* _TASK INSTRUCTIONS_
Return every line of the data below, exactly.

Data items
BEGIN
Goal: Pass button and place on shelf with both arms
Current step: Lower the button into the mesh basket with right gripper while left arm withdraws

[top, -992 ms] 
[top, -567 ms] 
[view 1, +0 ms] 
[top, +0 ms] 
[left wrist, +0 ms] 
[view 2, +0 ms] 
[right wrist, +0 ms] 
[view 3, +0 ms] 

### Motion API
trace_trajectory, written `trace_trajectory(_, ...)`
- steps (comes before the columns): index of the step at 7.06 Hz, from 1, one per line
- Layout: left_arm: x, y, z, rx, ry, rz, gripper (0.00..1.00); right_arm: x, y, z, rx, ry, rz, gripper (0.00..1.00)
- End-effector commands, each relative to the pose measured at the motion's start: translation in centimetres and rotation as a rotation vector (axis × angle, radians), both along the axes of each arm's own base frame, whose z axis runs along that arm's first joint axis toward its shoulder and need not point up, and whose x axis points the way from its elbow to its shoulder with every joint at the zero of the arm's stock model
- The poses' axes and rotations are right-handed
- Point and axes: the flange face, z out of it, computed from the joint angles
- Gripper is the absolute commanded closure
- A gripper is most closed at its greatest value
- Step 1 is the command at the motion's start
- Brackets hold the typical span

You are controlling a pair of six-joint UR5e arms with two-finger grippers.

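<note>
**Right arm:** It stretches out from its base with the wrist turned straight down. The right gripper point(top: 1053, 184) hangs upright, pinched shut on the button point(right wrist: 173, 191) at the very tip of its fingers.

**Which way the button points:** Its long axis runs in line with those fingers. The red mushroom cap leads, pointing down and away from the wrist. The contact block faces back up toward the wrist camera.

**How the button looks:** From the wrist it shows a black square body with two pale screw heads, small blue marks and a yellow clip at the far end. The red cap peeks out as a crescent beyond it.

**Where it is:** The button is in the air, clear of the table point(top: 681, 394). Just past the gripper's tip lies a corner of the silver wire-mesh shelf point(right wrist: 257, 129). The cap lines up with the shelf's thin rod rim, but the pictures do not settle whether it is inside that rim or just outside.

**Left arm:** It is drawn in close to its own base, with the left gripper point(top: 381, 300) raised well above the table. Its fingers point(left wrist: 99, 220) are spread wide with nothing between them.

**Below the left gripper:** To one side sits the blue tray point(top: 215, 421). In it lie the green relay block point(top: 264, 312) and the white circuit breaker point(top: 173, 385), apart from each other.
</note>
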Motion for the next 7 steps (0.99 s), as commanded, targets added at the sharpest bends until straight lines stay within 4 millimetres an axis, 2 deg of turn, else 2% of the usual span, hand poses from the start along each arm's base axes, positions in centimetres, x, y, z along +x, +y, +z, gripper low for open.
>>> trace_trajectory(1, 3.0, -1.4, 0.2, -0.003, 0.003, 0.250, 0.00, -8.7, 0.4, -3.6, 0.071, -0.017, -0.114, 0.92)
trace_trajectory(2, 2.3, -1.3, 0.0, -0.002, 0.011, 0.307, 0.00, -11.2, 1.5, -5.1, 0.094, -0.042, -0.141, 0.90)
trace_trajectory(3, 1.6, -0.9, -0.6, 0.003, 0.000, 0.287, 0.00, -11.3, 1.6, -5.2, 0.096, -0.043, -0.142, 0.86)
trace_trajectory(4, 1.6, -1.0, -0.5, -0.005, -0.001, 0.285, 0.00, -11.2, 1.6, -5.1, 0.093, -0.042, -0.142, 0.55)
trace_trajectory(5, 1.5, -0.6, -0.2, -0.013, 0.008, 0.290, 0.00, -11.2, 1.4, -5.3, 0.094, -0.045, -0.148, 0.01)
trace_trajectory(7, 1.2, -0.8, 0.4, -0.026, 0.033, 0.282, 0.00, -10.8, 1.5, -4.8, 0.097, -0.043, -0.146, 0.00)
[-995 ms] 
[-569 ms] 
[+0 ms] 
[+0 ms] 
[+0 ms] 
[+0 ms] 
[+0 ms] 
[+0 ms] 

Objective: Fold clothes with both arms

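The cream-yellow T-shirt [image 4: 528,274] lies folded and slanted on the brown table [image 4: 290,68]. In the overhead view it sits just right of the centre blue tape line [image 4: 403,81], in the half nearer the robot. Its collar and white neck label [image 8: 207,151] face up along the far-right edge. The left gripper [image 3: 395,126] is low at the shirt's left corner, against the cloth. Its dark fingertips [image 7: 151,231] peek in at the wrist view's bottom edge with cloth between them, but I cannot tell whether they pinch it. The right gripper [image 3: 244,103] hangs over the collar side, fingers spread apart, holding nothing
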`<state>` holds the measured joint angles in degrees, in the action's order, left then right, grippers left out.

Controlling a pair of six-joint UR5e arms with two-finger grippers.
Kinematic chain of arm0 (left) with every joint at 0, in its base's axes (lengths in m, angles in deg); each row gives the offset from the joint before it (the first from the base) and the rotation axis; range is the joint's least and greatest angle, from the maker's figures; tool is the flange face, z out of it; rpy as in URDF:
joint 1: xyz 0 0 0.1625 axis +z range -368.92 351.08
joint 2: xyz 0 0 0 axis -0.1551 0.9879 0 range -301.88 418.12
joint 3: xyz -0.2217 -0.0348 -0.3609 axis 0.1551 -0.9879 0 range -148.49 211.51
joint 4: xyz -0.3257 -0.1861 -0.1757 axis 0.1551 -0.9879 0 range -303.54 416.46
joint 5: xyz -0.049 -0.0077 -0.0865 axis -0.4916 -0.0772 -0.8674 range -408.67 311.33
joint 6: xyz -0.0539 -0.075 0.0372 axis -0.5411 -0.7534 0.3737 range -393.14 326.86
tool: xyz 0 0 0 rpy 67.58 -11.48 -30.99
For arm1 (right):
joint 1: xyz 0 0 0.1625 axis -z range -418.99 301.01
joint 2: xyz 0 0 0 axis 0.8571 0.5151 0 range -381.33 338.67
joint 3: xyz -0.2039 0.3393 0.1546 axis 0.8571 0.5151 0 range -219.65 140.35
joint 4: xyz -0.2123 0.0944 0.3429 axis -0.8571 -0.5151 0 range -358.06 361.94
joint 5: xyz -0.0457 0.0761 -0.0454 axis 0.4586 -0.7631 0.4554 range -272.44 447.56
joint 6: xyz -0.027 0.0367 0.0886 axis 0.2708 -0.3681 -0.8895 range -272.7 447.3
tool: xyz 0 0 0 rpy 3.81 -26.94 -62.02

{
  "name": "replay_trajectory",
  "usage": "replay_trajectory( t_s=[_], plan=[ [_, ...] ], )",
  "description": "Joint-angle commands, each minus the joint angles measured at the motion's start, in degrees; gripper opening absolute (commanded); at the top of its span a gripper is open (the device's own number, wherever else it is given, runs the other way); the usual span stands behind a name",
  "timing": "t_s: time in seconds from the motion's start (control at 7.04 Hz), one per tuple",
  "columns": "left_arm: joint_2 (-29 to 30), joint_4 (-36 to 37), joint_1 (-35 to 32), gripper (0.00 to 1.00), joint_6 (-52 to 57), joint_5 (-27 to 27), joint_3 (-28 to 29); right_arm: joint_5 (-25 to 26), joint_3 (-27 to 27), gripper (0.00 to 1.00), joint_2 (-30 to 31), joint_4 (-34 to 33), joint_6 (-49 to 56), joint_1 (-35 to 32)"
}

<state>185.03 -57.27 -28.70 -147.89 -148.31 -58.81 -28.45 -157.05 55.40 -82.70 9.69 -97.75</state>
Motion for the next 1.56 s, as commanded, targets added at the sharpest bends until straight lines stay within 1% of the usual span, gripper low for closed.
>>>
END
* _RESPONSE TO THE TASK_
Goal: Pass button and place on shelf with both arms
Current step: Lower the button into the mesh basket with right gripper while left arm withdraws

[top, -992 ms] 
[top, -567 ms] 
[view 1, +0 ms] 
[top, +0 ms] 
[left wrist, +0 ms] 
[view 2, +0 ms] 
[right wrist, +0 ms] 
[view 3, +0 ms] 

### Motion API
trace_trajectory, written `trace_trajectory(_, ...)`
- steps (comes before the columns): index of the step at 7.06 Hz, from 1, one per line
- Layout: left_arm: x, y, z, rx, ry, rz, gripper (0.00..1.00); right_arm: x, y, z, rx, ry, rz, gripper (0.00..1.00)
- End-effector commands, each relative to the pose measured at the motion's start: translation in centimetres and rotation as a rotation vector (axis × angle, radians), both along the axes of each arm's own base frame, whose z axis runs along that arm's first joint axis toward its shoulder and need not point up, and whose x axis points the way from its elbow to its shoulder with every joint at the zero of the arm's stock model
- The poses' axes and rotations are right-handed
- Point and axes: the flange face, z out of it, computed from the joint angles
- Gripper is the absolute commanded closure
- A gripper is most closed at its greatest value
- Step 1 is the command at the motion's start
- Brackets hold the typical span

You are controlling a pair of six-joint UR5e arms with two-finger grippers.

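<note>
**Right arm:** It stretches out from its base with the wrist turned straight down. The right gripper point(top: 1053, 184) hangs upright, pinched shut on the button point(right wrist: 173, 191) at the very tip of its fingers.

**Which way the button points:** Its long axis runs in line with those fingers. The red mushroom cap leads, pointing down and away from the wrist. The contact block faces back up toward the wrist camera.

**How the button looks:** From the wrist it shows a black square body with two pale screw heads, small blue marks and a yellow clip at the far end. The red cap peeks out as a crescent beyond it.

**Where it is:** The button is in the air, clear of the table point(top: 681, 394). Just past the gripper's tip lies a corner of the silver wire-mesh shelf point(right wrist: 257, 129). The cap lines up with the shelf's thin rod rim, but the pictures do not settle whether it is inside that rim or just outside.

**Left arm:** It is drawn in close to its own base, with the left gripper point(top: 381, 300) raised well above the table. Its fingers point(left wrist: 99, 220) are spread wide with nothing between them.

**Below the left gripper:** To one side sits the blue tray point(top: 215, 421). In it lie the green relay block point(top: 264, 312) and the white circuit breaker point(top: 173, 385), apart from each other.
</note>
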Motion for the next 7 steps (0.99 s), as commanded, targets added at the sharpest bends until straight lines stay within 4 millimetres an axis, 2 deg of turn, else 2% of the usual span, hand poses from the start along each arm's base axes, positions in centimetres, x, y, z along +x, +y, +z, gripper low for open.
>>> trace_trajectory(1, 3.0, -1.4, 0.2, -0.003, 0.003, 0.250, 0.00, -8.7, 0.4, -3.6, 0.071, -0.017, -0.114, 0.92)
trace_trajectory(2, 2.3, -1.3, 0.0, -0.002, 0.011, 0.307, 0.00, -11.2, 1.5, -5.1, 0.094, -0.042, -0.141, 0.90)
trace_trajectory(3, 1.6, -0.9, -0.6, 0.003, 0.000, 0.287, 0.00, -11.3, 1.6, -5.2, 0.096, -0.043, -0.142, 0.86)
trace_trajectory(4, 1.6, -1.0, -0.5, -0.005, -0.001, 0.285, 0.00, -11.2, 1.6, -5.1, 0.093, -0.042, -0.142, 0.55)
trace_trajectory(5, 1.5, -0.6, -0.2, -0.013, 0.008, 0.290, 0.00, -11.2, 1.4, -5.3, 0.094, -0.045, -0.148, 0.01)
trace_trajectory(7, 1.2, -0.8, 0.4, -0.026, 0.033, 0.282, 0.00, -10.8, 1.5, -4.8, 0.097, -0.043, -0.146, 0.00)
[-995 ms] 
[-569 ms] 
[+0 ms] 
[+0 ms] 
[+0 ms] 
[+0 ms] 
[+0 ms] 
[+0 ms] 

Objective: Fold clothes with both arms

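The cream-yellow T-shirt [image 4: 528,274] lies folded and slanted on the brown table [image 4: 290,68]. In the overhead view it sits just right of the centre blue tape line [image 4: 403,81], in the half nearer the robot. Its collar and white neck label [image 8: 207,151] face up along the far-right edge. The left gripper [image 3: 395,126] is low at the shirt's left corner, against the cloth. Its dark fingertips [image 7: 151,231] peek in at the wrist view's bottom edge with cloth between them, but I cannot tell whether they pinch it. The right gripper [image 3: 244,103] hangs over the collar side, fingers spread apart, holding nothing
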`<state>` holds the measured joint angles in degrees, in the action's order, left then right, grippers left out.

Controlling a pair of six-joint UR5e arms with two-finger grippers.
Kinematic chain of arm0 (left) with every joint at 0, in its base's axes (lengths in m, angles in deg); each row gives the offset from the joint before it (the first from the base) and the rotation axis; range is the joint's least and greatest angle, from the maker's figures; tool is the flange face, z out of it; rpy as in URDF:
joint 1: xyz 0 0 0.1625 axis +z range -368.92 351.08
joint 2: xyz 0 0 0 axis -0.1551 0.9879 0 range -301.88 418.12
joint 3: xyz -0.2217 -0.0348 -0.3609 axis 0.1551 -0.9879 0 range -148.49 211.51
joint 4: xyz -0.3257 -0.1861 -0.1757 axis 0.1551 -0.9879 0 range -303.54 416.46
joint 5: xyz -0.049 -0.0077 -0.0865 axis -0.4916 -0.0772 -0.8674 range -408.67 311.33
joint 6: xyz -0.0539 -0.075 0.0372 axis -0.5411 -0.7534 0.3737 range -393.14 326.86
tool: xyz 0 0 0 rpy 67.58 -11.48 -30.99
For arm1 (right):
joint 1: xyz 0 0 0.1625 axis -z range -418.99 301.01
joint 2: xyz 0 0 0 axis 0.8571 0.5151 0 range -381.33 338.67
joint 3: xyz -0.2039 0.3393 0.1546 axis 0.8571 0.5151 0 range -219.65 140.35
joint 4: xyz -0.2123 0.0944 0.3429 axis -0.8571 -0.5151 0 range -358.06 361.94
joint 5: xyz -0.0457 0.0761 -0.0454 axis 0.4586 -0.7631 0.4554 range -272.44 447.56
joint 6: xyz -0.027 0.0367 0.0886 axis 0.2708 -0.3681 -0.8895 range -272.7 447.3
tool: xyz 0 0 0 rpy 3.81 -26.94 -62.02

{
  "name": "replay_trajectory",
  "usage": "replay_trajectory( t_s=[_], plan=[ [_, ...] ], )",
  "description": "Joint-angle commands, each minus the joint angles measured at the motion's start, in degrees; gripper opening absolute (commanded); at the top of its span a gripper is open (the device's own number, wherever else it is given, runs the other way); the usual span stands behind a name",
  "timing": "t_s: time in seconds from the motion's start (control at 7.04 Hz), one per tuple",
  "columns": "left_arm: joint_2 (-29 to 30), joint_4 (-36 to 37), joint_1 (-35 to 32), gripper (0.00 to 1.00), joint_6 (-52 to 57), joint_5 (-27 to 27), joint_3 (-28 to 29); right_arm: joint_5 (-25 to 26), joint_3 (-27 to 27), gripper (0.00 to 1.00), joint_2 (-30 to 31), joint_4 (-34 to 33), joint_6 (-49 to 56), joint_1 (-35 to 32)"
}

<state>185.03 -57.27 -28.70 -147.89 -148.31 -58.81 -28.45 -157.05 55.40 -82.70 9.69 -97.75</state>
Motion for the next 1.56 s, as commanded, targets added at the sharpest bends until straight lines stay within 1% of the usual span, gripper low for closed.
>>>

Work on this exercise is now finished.